Ten, as in years. It was ten years ago today that I launched Red Kite Prayer. As I’m not a particularly goal-oriented person, but cast in a more Buddhist mode in that I enjoy the journey, I couldn’t have told you then what ten years might bring. Sure, I could guess a number of different outcomes, but no one was more plausible than another. Still, there have been any number of twists and turns I didn’t see coming.

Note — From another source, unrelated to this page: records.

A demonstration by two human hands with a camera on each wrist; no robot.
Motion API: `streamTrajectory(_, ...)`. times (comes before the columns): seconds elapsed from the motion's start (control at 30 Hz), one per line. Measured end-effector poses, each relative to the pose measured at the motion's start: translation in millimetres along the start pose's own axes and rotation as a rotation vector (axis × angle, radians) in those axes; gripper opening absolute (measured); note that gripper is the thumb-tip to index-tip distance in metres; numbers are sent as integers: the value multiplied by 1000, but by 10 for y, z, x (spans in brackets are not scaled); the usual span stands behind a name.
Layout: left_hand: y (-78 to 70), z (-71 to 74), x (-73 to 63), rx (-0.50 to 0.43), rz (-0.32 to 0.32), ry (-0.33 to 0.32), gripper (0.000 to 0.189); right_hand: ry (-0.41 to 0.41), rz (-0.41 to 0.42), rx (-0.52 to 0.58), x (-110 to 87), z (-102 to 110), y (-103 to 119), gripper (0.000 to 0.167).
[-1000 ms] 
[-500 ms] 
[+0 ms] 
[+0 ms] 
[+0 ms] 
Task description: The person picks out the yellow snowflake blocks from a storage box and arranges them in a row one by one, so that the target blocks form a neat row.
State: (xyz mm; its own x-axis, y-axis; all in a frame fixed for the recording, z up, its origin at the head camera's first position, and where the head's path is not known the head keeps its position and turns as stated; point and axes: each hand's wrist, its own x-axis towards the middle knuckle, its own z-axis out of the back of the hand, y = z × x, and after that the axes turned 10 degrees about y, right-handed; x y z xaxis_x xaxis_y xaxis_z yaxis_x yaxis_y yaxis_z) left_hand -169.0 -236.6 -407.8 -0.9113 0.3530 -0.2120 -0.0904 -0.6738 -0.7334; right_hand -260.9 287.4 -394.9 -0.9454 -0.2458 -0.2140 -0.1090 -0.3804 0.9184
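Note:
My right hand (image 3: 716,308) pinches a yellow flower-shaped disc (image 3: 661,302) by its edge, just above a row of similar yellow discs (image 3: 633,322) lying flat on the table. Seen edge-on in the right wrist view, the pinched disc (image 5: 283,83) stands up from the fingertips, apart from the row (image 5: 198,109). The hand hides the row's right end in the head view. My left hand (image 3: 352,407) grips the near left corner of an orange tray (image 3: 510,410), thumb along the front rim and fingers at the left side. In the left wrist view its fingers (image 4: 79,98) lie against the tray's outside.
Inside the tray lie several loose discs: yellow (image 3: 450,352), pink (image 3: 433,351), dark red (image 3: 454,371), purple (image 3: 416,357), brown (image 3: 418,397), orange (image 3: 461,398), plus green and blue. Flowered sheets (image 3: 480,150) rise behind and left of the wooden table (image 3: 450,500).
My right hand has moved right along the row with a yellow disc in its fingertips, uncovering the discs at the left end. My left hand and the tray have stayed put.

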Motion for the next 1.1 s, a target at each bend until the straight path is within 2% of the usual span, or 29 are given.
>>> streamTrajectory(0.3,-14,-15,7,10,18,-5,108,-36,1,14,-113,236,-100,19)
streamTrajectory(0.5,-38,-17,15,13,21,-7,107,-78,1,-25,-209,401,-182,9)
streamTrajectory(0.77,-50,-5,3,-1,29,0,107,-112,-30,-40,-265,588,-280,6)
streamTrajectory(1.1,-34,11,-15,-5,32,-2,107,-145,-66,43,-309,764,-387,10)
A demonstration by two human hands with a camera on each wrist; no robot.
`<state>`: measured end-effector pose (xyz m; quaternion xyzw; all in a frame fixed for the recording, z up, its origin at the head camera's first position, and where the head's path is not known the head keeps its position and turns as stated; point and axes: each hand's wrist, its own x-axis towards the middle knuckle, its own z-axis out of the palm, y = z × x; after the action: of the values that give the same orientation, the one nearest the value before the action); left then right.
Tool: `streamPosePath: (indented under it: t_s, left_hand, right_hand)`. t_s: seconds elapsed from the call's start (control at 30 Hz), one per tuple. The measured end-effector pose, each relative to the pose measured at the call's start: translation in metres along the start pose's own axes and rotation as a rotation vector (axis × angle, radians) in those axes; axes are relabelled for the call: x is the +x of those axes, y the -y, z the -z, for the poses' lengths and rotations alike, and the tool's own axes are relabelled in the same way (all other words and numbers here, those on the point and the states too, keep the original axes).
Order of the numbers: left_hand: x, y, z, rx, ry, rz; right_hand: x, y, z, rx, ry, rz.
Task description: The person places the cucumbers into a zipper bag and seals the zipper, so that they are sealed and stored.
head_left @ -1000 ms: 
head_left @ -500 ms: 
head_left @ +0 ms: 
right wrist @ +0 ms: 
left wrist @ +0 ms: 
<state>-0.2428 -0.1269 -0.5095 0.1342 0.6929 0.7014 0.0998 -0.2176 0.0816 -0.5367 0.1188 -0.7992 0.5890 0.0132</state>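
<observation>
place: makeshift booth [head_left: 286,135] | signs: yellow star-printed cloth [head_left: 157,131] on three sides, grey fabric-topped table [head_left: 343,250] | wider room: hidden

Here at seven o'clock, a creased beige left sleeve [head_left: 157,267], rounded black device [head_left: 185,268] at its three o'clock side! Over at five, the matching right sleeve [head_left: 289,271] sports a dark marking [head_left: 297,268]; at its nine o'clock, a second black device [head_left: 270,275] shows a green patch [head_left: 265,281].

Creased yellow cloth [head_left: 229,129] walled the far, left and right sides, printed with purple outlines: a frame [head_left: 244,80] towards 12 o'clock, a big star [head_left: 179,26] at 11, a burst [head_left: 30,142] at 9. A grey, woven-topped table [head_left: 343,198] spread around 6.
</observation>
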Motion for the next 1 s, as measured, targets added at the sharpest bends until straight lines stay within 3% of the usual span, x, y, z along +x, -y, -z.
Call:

A quick inventory, more for my sake than yours: two sons, a dissolute marriage, moving from LA to Sonoma County and an existential depression. Oh, and then the bike stuff like the emergence of riding dirt roads as a pursuit in its own right, my inability to continue to write about pro cycling due to the powers-that-be insisting the sport was clean even as doping scandals remained recurring news, my longest-ever day on the bike, a return to mountain biking and the move to podcasts as way to chase long-form content in an easily digestible format.

Of all these developments, the two most pleasant surprises have been the podcasts. Working with Selene Yeager is truly one of greatest treasures of my professional life. We’ve created something that’s inviting, appreciable by any cyclist and emotionally honest and open in a way that is rare in any media. That we are able to make something that’s not so nichy as RKP itself is pleases me the way seeing one of my kids learning to ride did.

Working with Selene isn’t the only relationship I’m proud of: I’ve been exceedingly lucky to work with Charles Pelkey, John Wilcockson, Rick Vosper as well as names less known, but no less gifted as writers: August Cole, Michael Hotten and the man whose work has left an indelible stamp on this site, John “Robot” Lewis.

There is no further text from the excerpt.